Er liegt abseits, ist für nicht Ortskundige schwer zu finden: der Hof Moorlicht, eine Einrichtung für fünf Kinder und Jugendliche im Alter von zehn bis 20 Jahre - junge Menschen, die einer Betreuung bedürfen. Sie leben auf dem Hof mit seinen zehn Pferden, 30 Schafen und 15 Hektar Land, sind in die Arbeitsprozesse eingebunden, kümmern sich

um die Tiere, helfen beim Pflanzen und Ernten. "Eine feste Aufgabe gehört zu unserem Konzept", erklärt Gudrun Dormann, die Leiterin der Einrichtung, deren erzieherische Grundlage die Waldorfpädagogik und -heilpädagogik sind. Seit einiger Zeit gehört zu den Aufgaben auch die Pflege eines ganz besonderen Ortes: ein Baumlabyrinth. "Wir wollen es am 19. September eröffnen", erzählt Gudrun Dormann. Dann ist es genau sieben Jahre her, dass Moorlicht-Betreuer und -Jugendliche begonnen haben, die dem berühmten Labyrinth im französischen Chartres - es befindet sich in der gotischen Kathedrale und ist Teil des Jakobsweges - mit seinen 63 Kurven exakt nachempfundene Anlage anzulegen. Dazu pflanzten sie Birken, Schwarzerlen und Eichen, insgesamt 1000 Bäume. "Bäume, Licht und Leben - Labyrinth im Moorlicht" ist der Name der Anlage.
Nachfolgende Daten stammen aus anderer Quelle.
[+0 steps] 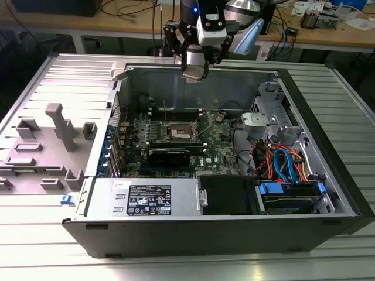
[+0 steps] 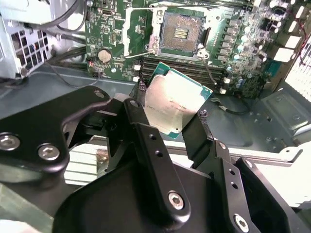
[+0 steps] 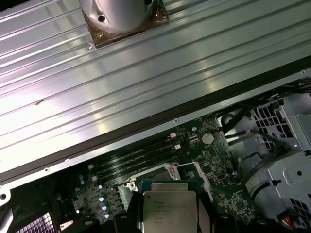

"Die Idee für das Labyrinth stammt von Lothar Bracht, der viel über Labyrinthe weiß", sagt Gudrun Dormann. Der Architekten aus Karlsruhe ist Mitglied des Moorlicht-Trägervereins Solveigs Hof mit Sitz in Rulle. Er sieht ein Labyrinth als eine Biographie an. "Jede Kurve symbolisiert ein Lebensjahr. Menschen begegnen sich und entfernen sich wieder voneinander. Die Bäume begrenzen den Weg." Auch die Zahl 63 hat dabei eine besondere Bedeutung. "Mit 63 Jahren ist das aktive Leben gelebt, dann sollte der Mensch mehr Ruhe einkehren lassen." "Das Baumlabyrinth mit seinen zwölf klaren Kreisen passt an diese Stelle. Der Mensch kann hier sagen, er möchte etwas Ruhe finden", betont Gudrun Dormann. Verirren könne sich der Mensch in dem Labyrinth nicht, denn es gebe nur einen Weg, der in die Mitte führt. Auch nur einen Weg, eine Schotterstraße, gibt es, der zum Hof Moorlicht führt. Der ist jetzt durch ein Feldzeichen gekennzeichnet. Es ist im Rahmen der Friedenszeichenaktion aus Anlass des 2000. Jahrestages der Varusschlacht bei Kalkriese entstanden. Bemalt hat es der Maltherapeut Rolf Brüning, der auch sonst als Therapeut eng mit den Betreuern und Bewohnern des Hofes Moorlicht zusammenarbeitet. Unübersehbar ist auf dem Friedenszeichen das auf einer Baumscheibe aufgemalte Labyrinth - auch ein Hinweis für die interessierte Öffentlichkeit darauf, dass sie ab dem 19. September auf dem Gelände des Hofes Moorlicht einen Ort der Ruhe und der Rückzugsmöglichkeit findet.